> [Instructions to follow]
Copy the listing below line for line, starting at its first line and ending with the line that has "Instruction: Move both" in it. Add nothing.

****

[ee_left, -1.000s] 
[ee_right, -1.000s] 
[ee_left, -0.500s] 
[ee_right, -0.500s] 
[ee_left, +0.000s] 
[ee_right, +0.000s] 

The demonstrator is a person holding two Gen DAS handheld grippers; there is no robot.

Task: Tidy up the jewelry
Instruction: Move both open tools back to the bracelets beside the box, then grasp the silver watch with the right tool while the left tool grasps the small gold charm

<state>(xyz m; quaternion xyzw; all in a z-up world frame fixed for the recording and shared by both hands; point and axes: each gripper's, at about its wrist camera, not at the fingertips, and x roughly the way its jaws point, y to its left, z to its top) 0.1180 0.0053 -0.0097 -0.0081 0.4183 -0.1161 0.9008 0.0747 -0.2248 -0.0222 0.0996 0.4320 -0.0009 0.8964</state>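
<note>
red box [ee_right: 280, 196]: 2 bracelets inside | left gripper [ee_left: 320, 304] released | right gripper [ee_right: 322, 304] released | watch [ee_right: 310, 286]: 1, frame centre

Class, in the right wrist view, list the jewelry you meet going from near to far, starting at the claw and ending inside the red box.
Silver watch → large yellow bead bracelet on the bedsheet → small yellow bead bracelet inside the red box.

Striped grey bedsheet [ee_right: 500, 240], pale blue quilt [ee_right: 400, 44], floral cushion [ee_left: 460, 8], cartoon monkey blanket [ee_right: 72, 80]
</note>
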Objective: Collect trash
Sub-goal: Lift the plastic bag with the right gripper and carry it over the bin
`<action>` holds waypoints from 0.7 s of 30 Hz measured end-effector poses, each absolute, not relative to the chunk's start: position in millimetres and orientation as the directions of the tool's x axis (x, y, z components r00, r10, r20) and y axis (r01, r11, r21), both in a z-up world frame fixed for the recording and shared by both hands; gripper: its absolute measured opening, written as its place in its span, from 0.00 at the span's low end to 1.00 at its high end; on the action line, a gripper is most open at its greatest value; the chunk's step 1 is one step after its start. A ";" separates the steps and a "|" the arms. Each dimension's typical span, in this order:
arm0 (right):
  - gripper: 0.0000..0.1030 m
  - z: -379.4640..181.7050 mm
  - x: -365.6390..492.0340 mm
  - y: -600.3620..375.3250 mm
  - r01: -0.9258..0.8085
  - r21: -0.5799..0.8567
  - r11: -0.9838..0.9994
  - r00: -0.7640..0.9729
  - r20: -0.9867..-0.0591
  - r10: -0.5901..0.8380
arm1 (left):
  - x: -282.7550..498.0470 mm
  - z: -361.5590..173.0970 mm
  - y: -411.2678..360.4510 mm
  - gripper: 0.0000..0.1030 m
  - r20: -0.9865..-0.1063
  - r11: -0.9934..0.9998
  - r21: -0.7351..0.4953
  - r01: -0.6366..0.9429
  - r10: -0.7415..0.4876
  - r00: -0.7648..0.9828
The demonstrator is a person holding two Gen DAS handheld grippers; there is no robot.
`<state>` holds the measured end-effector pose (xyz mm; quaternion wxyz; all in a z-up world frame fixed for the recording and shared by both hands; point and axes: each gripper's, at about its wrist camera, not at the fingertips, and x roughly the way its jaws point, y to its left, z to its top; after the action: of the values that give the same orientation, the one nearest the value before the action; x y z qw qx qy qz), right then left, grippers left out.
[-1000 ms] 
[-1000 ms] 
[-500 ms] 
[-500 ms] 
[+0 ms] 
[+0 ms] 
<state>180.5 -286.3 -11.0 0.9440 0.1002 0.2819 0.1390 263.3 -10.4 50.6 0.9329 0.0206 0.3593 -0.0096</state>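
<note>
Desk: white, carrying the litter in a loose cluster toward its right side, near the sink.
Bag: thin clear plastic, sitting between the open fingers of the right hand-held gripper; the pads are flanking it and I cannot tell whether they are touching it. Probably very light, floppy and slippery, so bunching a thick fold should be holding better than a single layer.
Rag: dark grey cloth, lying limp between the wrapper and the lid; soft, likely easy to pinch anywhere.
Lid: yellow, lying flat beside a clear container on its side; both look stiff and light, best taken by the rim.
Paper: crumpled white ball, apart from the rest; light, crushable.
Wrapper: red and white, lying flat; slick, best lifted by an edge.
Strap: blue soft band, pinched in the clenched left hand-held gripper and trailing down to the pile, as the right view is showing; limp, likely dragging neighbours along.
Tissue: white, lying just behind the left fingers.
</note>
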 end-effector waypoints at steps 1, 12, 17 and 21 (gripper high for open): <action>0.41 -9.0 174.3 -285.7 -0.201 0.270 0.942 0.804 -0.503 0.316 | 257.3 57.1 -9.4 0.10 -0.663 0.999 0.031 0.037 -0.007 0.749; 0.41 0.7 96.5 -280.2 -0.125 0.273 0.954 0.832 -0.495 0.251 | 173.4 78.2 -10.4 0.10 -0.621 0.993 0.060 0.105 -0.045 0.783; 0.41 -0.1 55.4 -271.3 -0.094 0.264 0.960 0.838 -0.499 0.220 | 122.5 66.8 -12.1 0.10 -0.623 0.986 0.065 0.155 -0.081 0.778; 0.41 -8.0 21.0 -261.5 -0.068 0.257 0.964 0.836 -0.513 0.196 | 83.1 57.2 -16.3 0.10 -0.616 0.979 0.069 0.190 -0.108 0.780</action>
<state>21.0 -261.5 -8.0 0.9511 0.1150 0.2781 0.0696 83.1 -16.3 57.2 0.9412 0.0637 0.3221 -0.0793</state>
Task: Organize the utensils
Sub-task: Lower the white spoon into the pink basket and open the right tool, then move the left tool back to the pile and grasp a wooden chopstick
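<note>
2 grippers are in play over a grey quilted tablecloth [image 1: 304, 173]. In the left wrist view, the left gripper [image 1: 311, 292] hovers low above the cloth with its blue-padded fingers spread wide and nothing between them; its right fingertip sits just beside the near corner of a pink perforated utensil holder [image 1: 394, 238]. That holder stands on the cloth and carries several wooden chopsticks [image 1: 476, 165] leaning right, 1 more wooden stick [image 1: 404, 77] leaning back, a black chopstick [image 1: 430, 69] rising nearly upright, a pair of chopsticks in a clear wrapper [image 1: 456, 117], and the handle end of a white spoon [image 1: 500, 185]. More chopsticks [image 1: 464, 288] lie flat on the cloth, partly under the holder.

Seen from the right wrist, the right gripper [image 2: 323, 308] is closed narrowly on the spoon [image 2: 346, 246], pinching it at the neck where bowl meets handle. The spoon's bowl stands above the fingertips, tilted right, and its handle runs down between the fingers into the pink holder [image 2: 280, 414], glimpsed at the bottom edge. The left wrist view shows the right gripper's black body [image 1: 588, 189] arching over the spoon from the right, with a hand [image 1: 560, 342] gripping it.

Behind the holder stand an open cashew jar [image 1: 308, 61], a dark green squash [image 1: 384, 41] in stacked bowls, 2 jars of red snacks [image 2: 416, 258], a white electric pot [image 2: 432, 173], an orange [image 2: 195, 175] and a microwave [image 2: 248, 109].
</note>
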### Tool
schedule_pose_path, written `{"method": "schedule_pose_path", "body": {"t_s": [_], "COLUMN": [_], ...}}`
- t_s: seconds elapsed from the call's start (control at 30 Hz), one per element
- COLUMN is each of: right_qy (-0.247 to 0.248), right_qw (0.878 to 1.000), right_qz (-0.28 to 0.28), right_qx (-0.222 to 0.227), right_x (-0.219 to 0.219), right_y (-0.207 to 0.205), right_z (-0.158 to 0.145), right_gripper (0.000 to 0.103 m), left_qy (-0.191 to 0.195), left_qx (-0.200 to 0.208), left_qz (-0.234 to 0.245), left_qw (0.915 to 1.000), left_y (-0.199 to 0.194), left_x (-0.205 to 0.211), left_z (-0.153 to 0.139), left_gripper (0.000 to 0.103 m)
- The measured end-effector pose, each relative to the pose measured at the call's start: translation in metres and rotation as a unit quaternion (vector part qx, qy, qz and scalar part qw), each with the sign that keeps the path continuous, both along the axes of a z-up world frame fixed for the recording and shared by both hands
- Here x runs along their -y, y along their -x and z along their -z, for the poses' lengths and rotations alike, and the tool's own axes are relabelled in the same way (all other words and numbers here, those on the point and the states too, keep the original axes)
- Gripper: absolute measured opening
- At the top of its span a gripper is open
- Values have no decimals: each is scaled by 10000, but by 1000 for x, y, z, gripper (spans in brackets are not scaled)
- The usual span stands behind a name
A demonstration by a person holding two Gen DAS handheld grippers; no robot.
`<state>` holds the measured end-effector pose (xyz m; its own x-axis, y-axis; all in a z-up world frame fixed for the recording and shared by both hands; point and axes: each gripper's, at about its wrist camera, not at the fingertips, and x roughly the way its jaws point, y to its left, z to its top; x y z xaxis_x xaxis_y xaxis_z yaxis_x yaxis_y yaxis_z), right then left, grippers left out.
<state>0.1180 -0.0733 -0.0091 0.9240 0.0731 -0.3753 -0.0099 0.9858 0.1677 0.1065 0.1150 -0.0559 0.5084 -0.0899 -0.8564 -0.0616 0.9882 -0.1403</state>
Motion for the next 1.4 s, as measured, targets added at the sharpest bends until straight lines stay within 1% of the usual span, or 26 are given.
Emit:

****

> [Exercise result]
[ee_left, -1.000s] 
[ee_right, -1.000s] 
[ee_left, -0.500s] 
[ee_right, -0.500s] 
[ee_left, +0.000s] 
[ee_right, +0.000s] 

The demonstrator is a person holding two Gen DAS handheld grippers; there is no robot.

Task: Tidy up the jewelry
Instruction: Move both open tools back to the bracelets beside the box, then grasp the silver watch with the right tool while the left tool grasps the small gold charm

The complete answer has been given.